Senior Snowflake Data Warehouse Engineer
We are seeking a Senior Snowflake Data Warehouse Engineer with strong data engineering expertise to design and deliver scalable data warehouse solutions supporting advanced analytics and financial reporting workloads. This role will focus on building high-performance data platforms that enable portfolio analytics, risk analysis, and enterprise reporting.
The ideal candidate has experience designing enterprise-grade analytical platforms, implementing robust change data capture (CDC) frameworks, and supporting performance-sensitive analytical workloads in production environments.
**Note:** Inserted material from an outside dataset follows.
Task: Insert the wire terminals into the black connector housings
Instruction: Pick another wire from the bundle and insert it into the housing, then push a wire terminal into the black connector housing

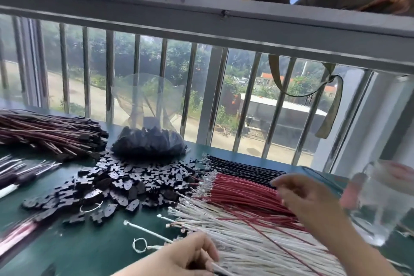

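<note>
Our left hand (179, 255) pinches a white wire (220, 269) at the near table (89, 253) edge, while our right hand (302, 195) hangs relaxed over the red wires (237, 188), gripping nothing. Black housings (116, 184) lie heaped mid-table, just left of the wires, a glass (380, 208) at far right

Clear glass (380, 204) at the green table's (67, 253) right edge, railing (201, 20) behind.
</note>
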A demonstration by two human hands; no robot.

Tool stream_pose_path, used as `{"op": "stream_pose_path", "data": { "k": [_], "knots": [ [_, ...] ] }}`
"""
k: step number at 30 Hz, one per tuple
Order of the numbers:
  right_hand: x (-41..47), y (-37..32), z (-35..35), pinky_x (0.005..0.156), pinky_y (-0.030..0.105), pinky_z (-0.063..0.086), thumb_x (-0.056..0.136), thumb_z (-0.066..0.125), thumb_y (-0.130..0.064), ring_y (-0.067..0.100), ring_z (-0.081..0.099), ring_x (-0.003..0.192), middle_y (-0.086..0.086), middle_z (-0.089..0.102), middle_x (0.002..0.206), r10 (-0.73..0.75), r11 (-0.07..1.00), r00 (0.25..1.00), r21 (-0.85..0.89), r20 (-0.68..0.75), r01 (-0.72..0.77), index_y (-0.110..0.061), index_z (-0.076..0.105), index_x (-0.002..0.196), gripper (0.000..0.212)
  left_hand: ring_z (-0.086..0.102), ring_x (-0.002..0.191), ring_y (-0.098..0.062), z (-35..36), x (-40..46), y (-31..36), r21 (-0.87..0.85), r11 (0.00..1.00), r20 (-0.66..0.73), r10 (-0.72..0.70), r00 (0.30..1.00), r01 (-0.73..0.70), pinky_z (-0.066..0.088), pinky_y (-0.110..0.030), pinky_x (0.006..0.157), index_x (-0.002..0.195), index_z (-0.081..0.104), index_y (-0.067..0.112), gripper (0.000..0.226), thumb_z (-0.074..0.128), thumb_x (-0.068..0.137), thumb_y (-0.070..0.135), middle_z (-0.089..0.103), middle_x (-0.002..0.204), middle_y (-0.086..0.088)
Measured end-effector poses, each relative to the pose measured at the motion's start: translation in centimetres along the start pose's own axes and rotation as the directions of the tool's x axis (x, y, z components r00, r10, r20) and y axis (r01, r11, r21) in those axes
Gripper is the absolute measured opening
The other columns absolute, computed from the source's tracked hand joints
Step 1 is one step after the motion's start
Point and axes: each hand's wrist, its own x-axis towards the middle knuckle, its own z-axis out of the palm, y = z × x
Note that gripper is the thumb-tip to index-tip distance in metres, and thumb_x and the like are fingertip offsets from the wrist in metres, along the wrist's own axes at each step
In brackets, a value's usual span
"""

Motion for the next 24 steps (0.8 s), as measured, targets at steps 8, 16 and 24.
{"op": "stream_pose_path", "data": {
  "k": [8,16,24],
  "knots": [
    [4.4,0.4,9.9,0.07,0.01,0.043,0.086,0.062,-0.044,-0.004,0.056,0.081,-0.02,0.064,0.09,-0.117,0.842,0.953,-0.481,0.28,0.244,-0.034,0.072,0.096,0.017,0.07,0.073,-0.014,-1.1,0.5,-0.3,-0.105,0.985,-0.232,-0.157,0.96,0.135,0.051,-0.018,0.07,0.089,0.067,0.008,0.035,0.084,0.062,0.023,0.074,0.075,-0.001],
    [3.7,0.5,8.4,0.066,0.022,0.053,0.093,0.056,-0.015,0.008,0.064,0.068,-0.004,0.069,0.079,-0.207,0.961,0.978,-0.184,0.004,0.204,-0.015,0.068,0.094,0.012,0.07,0.065,-0.031,-1.1,0.4,-0.3,-0.36,0.915,-0.317,-0.303,0.899,0.182,0.052,-0.026,0.042,0.07,0.069,0.004,0.015,0.083,0.064,0.001,0.072,0.073,-0.023],
    [-2.8,-2.2,4.6,0.061,0.013,0.048,0.083,0.06,-0.045,0.006,0.061,0.073,-0.021,0.066,0.082,-0.351,0.935,0.934,0.081,0.073,0.345,-0.043,0.07,0.098,0.018,0.072,0.079,-0.036,-0.6,-0.3,0.5,-0.567,0.82,-0.267,-0.275,0.923,0.081,0.058,-0.029,0.056,0.062,0.073,0.002,0.028,0.061,0.076,-0.019,0.072,0.082,-0.024]
  ]
}}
This position will collaborate closely with data architects, data scientists, and business intelligence teams to develop reliable, governed, and performant data solutions.
Key Responsibilities
• Design and implement Snowflake schemas and object lifecycle strategies optimized for analytical workloads.
• Develop scalable dimensional and time-series data models supporting portfolio hierarchies, positions, security master integration, exposures, and risk metrics.
• Build and maintain ELT pipelines using dbt and native Snowflake capabilities, including Streams, Tasks, and Snowpipe, to support daily and intraday data processing.
• Implement change data capture (CDC) and incremental data processing frameworks for position, pricing, risk, and reference data.
• Develop and maintain high-performance tables, views, and materialized views aligned with analytical workloads.
• Optimize query performance, including clustering strategy design, micro-partition optimization, warehouse sizing, caching strategies, and workload management.
• Establish data quality frameworks, including reconciliation checks, completeness validation, monitoring, and alerting for critical datasets.
• Automate Snowflake deployments and SQL transformations using GitLab CI/CD pipelines and version control best practices.
• Document data models, lineage, architecture decisions, governance policies, and operational procedures.
• Troubleshoot production issues, perform root cause analysis, and resolve problems impacting reporting timelines.
Required Qualifications
• 7+ years of experience in data engineering or data warehousing roles.
• 5+ years of hands-on Snowflake experience in production environments, including:
• Managing databases, schemas, roles, and access controls
• Designing and implementing Streams and Tasks for CDC and scheduled data processing
• Building and optimizing performance-driven data models and materialized views
• Advanced SQL expertise, including window functions, CTEs, analytic queries, set-based transformations, and query optimization.
• 4+ years of experience with ELT frameworks, preferably dbt.
• Experience integrating Snowflake with Azure cloud storage and upstream enterprise systems.
• Proven experience implementing CI/CD pipelines (GitLab) for SQL transformations and Snowflake object deployments.
• Strong knowledge of analytical data modeling, including star schemas, fact tables, slowly changing dimensions, aggregates, and large-scale time-series datasets.
• Experience supporting high-volume, performance-sensitive analytical datasets.
• Familiarity with financial data concepts, such as portfolio accounting, security master data, market data feeds, risk metrics, factor exposure, stress testing, or performance attribution.
Engagement Details
• Contract duration: Initial 6-month engagement with potential extensions.